Webster, Wisconsin schools push LGBTQ agenda
By Wisconsin Christian News
The Webster School District in Northwest Wisconsin is promoting the LGBTQ agenda. The school district is one of the largest in Wisconsin, but covers an area not densely populated.
In the fall of 2019, Steve McConkey was notified by a number of parents that the school had a transgender cheerleader. The students were told that they could not refer to the person as a boy or they would be disciplined.
McConkey, who operates a worldwide sports ministry called 4Winds, distributed a news release about the situation locally, unlike most of the news releases that go worldwide. The transgender cheerleader eventually graduated.
Last winter, a parent said there were rainbow colored bricks surrounding the elementary music room. At the March school board meeting, McConkey brought up the transgender cheerleader and the painted bricks. After the board meeting, no one notified McConkey about the reason for the bricks.
In the spring, the district said the rainbow colored bricks were related to a music program that the teacher was using. A person saw a picture of the room on the school’s Facebook page. The person zoomed various parts of the room and discovered a decal above the light switch.
A student took a picture of the decal and sent it to McConkey. The sticker was found to be connected to Gender Inclusive Schools. At their website, this organization instructs teachers and parents with transgender kids, but does not warn them about the dangers of drug therapies and surgeries on their website.
McConkey put out the result of his investigation that included more info on the elementary music teacher. He found the teacher dyed her hair rainbow colors, wore a Mickey Mouse pride lanyard around her neck, and had conversations with students about LGBTQ themes. The district removed the decal above the light switch.
At the June school board meeting, a large crowd gathered. Before entering the meeting, McConkey talked to the sheriff department and local police officers in the parking lot. A Webster police officer was inside at the board meeting.
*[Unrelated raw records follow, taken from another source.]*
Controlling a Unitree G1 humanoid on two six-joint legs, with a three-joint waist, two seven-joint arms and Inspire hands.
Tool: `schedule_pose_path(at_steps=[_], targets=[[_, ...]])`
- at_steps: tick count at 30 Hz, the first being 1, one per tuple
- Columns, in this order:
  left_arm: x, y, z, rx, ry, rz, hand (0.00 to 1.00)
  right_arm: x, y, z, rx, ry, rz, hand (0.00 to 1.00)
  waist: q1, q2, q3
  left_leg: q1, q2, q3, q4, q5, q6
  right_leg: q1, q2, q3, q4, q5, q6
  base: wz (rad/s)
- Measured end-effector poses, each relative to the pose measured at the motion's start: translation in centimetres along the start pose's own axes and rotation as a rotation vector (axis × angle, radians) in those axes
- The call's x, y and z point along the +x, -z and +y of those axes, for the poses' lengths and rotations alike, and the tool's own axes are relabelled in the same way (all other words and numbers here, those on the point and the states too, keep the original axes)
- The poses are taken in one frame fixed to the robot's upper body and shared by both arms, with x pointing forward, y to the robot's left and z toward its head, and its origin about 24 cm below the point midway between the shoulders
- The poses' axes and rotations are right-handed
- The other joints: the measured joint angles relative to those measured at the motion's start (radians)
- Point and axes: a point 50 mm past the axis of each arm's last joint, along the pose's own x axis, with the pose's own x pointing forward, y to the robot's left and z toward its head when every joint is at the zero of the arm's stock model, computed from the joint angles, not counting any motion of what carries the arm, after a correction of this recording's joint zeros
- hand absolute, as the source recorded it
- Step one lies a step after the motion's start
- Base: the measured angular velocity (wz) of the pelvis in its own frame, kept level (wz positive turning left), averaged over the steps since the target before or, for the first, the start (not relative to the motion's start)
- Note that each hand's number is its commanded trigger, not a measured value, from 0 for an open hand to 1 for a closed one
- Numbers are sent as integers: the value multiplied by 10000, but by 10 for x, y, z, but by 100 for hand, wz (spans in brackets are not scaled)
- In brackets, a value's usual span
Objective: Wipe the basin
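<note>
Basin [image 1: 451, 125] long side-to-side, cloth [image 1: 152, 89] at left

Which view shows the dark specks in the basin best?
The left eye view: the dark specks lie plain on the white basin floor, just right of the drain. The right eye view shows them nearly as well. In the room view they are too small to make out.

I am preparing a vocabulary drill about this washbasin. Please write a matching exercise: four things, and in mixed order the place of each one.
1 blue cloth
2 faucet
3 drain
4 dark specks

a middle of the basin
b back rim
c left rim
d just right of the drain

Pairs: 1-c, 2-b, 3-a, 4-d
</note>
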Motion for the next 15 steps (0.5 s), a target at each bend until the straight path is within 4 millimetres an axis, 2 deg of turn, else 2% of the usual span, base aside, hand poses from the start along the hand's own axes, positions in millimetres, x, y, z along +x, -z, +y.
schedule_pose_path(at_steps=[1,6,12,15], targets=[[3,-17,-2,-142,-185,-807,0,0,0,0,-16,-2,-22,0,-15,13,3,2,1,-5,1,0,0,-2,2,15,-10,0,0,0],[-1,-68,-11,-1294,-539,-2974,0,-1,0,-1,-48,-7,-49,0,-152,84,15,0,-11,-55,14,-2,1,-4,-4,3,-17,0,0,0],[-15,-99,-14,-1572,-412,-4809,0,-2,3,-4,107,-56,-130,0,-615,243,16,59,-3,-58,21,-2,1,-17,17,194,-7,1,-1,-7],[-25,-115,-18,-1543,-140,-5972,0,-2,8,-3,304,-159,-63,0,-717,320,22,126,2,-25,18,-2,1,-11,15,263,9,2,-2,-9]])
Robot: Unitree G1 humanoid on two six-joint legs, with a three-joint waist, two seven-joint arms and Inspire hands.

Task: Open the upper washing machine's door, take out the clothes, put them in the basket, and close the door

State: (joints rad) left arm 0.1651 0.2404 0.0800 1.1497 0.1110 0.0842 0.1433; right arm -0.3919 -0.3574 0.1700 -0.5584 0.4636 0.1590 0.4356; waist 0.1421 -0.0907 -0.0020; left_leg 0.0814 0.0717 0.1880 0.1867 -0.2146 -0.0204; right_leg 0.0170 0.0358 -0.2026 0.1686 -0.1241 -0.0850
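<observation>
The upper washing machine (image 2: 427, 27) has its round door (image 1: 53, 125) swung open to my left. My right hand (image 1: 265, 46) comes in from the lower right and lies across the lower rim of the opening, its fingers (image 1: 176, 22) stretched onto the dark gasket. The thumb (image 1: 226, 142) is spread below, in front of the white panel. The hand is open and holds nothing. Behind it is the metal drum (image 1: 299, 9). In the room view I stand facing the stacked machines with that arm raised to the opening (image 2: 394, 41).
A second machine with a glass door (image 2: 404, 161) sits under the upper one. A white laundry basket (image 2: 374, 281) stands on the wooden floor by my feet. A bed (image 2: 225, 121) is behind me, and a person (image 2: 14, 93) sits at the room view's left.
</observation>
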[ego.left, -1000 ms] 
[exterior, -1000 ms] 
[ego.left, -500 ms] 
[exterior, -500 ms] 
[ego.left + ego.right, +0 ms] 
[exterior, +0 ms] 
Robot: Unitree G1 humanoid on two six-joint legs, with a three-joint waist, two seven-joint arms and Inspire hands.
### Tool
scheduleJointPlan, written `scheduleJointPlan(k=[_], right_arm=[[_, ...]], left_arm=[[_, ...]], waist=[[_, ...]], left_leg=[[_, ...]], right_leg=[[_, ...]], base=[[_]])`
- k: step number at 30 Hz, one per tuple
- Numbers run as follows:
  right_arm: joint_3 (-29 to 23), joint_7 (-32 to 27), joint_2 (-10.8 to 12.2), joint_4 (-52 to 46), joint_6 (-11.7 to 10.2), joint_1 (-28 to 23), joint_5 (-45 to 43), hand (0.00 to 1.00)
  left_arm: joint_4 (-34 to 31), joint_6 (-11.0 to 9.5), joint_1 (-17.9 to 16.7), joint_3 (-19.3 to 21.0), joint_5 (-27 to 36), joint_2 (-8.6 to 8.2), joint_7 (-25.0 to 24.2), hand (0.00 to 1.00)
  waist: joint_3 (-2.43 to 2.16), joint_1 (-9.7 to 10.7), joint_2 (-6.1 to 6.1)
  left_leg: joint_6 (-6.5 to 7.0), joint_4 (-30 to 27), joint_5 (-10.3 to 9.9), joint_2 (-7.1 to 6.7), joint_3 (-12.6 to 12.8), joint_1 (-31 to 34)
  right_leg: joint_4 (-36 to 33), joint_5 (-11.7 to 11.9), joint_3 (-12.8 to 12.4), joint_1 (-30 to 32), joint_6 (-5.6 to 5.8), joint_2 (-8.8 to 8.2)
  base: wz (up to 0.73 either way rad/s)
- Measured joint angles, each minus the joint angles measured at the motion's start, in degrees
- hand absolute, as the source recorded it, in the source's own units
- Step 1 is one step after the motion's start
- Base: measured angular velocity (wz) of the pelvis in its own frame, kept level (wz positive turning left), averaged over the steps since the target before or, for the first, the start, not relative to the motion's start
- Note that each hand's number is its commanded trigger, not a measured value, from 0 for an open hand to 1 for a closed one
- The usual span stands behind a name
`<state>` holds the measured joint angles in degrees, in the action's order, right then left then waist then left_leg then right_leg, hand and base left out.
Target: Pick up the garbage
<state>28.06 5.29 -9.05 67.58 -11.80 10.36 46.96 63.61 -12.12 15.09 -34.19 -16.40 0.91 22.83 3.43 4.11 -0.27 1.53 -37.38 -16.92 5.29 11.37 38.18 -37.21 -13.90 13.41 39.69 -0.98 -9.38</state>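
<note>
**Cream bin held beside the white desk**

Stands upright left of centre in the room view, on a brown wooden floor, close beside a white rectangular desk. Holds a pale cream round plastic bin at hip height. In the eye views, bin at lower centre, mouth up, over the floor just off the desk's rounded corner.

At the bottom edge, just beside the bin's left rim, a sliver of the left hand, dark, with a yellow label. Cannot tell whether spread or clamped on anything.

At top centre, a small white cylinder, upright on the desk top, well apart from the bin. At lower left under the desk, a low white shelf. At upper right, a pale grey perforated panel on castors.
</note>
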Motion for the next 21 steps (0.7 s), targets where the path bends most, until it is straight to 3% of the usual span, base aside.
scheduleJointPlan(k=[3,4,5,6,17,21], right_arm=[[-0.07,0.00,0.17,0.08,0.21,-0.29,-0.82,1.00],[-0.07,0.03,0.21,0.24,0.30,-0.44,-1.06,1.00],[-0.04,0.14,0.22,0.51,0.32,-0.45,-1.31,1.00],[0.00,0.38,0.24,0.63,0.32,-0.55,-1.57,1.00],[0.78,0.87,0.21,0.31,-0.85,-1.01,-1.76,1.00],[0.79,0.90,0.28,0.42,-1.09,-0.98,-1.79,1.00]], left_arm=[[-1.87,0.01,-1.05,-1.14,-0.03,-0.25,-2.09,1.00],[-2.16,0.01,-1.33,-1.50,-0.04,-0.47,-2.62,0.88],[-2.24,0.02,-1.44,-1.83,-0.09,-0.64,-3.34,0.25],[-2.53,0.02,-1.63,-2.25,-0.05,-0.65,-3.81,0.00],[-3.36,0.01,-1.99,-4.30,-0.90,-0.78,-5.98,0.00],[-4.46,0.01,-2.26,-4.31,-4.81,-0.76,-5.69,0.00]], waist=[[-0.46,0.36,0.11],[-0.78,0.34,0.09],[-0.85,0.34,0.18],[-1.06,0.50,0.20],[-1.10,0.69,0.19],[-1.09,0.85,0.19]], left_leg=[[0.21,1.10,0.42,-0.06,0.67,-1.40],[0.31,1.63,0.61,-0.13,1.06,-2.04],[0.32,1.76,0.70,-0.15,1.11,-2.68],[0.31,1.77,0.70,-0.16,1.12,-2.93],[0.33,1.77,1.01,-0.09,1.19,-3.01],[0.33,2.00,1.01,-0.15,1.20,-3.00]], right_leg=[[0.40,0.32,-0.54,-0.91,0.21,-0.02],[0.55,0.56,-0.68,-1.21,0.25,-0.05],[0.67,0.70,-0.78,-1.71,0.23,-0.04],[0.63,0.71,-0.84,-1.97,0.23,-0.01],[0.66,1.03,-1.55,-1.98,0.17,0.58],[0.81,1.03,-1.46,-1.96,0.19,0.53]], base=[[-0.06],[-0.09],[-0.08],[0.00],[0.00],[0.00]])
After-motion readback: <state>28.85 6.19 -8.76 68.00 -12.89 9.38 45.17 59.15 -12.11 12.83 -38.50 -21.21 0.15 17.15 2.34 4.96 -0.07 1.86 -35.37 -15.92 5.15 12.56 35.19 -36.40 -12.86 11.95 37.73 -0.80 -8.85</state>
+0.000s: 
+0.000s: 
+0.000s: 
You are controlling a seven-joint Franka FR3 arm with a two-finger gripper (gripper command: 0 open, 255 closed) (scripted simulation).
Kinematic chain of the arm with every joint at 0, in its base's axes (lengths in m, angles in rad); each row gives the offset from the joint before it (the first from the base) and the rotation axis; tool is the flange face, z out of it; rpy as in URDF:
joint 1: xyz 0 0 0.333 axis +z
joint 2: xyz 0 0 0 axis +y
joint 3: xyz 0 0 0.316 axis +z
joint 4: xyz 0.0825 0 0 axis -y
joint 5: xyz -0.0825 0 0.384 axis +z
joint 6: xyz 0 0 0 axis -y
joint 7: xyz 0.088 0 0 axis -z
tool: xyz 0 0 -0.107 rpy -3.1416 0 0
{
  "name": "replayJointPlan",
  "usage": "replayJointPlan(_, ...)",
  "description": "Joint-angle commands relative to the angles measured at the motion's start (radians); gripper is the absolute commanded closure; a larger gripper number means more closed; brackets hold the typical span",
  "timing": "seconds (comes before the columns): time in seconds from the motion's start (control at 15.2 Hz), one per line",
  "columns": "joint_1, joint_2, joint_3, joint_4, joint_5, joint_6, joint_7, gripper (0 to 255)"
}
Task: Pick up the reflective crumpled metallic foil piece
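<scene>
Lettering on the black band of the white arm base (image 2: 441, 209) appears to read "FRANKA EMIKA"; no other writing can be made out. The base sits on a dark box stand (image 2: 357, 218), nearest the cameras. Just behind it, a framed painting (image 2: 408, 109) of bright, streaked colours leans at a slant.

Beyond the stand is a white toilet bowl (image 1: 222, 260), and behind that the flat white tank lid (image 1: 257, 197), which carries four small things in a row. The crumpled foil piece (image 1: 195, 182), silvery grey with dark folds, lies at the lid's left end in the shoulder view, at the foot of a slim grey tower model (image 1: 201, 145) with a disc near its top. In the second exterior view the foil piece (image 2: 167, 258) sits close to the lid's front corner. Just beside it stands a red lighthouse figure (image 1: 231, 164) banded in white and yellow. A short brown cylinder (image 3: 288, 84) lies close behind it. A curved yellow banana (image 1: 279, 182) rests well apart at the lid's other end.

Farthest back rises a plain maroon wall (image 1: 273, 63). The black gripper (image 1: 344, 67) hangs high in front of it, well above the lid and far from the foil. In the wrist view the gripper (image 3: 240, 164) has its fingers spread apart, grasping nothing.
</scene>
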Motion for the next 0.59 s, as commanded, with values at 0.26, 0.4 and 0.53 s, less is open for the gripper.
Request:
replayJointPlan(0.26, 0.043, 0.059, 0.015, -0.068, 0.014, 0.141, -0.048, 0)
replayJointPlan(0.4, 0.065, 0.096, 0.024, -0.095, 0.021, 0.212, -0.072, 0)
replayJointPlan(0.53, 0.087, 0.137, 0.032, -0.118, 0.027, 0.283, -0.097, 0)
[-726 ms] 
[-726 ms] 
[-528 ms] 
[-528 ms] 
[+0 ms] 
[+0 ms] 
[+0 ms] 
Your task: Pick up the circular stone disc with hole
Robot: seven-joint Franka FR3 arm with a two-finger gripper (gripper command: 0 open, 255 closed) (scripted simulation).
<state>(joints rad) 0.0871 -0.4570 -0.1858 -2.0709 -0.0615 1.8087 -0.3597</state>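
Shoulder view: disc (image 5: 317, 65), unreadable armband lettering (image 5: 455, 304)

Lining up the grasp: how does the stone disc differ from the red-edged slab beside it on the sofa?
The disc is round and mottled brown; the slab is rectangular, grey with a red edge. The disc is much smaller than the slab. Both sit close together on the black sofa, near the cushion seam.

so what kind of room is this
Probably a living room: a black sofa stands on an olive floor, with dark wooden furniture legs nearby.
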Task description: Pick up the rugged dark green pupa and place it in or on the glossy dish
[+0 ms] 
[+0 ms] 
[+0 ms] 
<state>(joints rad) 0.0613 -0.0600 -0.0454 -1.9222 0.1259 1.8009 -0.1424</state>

A local citizen called the sheriff department a day before and tipped them off about a possible threat. McConkey had spent days blocking messages from activists. Some of the messages were threatening and many were attacking his Christian beliefs.
Eleven people spoke at the June board meeting. Nine spoke in favor of the LGBTQ agenda. McConkey and Peggy Helland spoke against it. Peggy Helland went over the history of the LGBTQ movement in schools and spoke as a grandparent. The community usually votes 63% conservative and does not favor this agenda.
One of the speakers was Max Anderson, a teacher and track coach. He presented the board with a letter signed by forty-two teachers. The letter said McConkey and other community members produced messages that were “cruel, filled with hate, filled with half truths and lies, and paint our staff and district in an unnecessary negative light.” Their letter did not correct the LGBTQ agenda or the actions of the teacher. McConkey’s investigation presented facts, not personal attacks.
At the board meeting, there were eight others besides Max Anderson not in favor of McConkey. The speakers were Pam Duncan (Webster retired special ed teacher), Kelly Johnson (CSS Service Facilitator at Burnett County), Samantha Hughes (Family Nurse Practitioner, Mental Health worker), Angel Morgan (CSS Service Facilitator at Burnett County).
Other speakers included Libby Trott who read a letter from her recently deceased aunt who retired from the school, a gay student who just graduated, Steve Pearson (retired teacher), and Maggie Olson who said she was an ex-Catholic and people should remove students from school if they don’t like the school’s LGBTQ agenda.
At the board meeting, the recent graduate said the elementary school teacher was the first teacher that he talked to about being gay. None of the nine pro-LGBTQ speakers corrected the teacher or opposed the LGBTQ agenda.
Steve McConkey spoke for three minutes. During that time, he talked about God’s love and truth. He is morally opposed to the LGBTQ movement and stressed teachers should not be teaching this. Also, he does not think teachers should be promoting politicians or agendas. McConkey believes students can promote causes as long as they do not create disruptions.
Days later, Superintendent Jeff Fimreite, three principals and all board members produced a cover letter endorsing the letter signed by the forty-two teachers. Lawyer Wendy Eckman requested the letter signed by the teachers from the school and it took the district some time to get the letter to her after the school’s lawyer got involved. They sent the cover letter with the letter she requested.
Signers of the cover letter supporting the forty-two teachers included Superintendent Jeff Fimreite, high school principal Josh Hetfield, middle school principal Ron Stelson, and elementary principal Ashley Nagel. The board members who supported the cover letter were Kim Johnson, Terry Larsen, Mark Elliott, Chaz Heinz, Galina Werdier, Katie Smith, and Melanie Johnson. The cover letter did not correct the teacher or the LGBTQ agenda.